El Guapo Writes a Story

 Dear Readers!  Good News!  I am overwhelmed to announce that one brave blogger has stepped up to this blog’s story-writing challenge  by using not just one . . . not just two . . . but  ALL TEN WRITING PROMPTS!  which were presented here yesterday.

Who is this Death-Defying Wordsmith?  This Participle-Dangling Daredevil? This Purger of Profundity?  (Okay I’ll stop now.)  

Why it’s none other than our Beloved, El Guapo, The Friday Foolishness Frontiersman of WordPress!

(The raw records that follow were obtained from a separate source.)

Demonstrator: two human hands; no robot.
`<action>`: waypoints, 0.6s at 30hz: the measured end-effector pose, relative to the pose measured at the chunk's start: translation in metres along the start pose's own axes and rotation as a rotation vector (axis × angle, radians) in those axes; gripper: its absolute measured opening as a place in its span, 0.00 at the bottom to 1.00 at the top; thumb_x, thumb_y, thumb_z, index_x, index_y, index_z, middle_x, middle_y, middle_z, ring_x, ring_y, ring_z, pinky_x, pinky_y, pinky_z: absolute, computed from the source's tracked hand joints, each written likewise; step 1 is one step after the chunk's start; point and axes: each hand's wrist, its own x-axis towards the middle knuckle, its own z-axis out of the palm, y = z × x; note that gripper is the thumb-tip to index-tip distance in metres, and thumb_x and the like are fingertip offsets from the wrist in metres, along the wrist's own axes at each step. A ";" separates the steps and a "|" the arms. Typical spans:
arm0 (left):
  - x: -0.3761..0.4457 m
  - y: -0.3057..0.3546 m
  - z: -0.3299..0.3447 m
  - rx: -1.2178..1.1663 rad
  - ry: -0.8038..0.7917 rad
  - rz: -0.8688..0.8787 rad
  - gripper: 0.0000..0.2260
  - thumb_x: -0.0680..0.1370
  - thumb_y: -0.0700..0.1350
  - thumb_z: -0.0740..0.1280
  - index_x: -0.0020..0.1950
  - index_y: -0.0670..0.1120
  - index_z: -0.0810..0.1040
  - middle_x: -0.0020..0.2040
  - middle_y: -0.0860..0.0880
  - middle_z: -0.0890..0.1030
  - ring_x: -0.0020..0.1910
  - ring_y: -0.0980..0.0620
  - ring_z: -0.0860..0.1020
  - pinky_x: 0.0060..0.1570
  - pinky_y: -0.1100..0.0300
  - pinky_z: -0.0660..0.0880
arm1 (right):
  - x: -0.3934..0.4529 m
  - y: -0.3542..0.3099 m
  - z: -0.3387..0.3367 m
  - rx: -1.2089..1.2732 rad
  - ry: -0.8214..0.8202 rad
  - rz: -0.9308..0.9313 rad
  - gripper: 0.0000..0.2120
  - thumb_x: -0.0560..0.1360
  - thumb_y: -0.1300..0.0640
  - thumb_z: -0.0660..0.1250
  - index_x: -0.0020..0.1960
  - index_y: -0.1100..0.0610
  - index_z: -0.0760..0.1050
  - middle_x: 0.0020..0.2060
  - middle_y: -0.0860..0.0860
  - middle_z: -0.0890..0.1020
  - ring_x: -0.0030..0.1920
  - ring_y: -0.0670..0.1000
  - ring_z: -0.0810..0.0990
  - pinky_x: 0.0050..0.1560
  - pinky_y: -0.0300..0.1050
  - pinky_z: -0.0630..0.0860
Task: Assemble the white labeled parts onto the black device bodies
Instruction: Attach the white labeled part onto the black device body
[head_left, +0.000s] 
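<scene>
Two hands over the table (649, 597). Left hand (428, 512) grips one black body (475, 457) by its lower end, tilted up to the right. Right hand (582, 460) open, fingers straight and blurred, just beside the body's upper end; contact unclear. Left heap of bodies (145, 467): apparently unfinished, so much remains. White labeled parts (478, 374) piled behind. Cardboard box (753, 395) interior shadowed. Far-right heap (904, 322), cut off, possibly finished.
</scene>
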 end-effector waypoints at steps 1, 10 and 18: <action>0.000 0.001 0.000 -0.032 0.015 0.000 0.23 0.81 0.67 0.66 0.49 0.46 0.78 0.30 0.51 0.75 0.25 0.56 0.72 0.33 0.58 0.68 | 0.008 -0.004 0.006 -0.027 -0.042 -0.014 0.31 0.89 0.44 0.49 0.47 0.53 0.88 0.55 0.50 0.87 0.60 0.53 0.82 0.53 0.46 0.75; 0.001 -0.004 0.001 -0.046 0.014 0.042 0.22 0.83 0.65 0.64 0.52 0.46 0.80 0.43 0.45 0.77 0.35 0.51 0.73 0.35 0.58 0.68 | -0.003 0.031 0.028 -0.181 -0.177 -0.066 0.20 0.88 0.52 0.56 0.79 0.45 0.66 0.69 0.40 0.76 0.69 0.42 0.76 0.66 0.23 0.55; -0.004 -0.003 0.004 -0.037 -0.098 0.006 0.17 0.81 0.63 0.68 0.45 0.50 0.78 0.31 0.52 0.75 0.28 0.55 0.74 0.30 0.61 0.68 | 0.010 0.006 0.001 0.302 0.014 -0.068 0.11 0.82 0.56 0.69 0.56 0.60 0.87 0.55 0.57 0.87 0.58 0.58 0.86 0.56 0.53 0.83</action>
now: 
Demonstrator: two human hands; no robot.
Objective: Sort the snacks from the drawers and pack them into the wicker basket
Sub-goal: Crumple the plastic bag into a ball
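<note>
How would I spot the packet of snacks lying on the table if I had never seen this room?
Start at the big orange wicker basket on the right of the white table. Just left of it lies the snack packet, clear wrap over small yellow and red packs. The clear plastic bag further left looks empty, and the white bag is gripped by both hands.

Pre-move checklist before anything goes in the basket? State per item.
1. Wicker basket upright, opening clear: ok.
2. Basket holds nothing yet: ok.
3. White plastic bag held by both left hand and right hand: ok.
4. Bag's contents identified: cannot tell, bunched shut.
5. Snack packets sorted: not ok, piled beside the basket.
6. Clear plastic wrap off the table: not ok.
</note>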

The Adventures of El Guapo and His Side-kick, Abraham Lincoln

1)  Abraham Lincoln was using his axe to prune the Rhododendron. He was doing this because he was grumpy that when he was done he would need to transplant an organ at the church. Then he was grumpy for the sake of being grumpy for the number 2 (2) and no reason besides that.

While it was odd that Abe Lincoln was out doing this kind of work (especially in the 21st century, it really was his own fault. (3) He had shot the gardener, Fats, (Fats had a green thumb.) (Literally, as he was an alien.), in the Skinny part of his throat after Fats told him he could no longer wear the Hideous stove-pipe hat.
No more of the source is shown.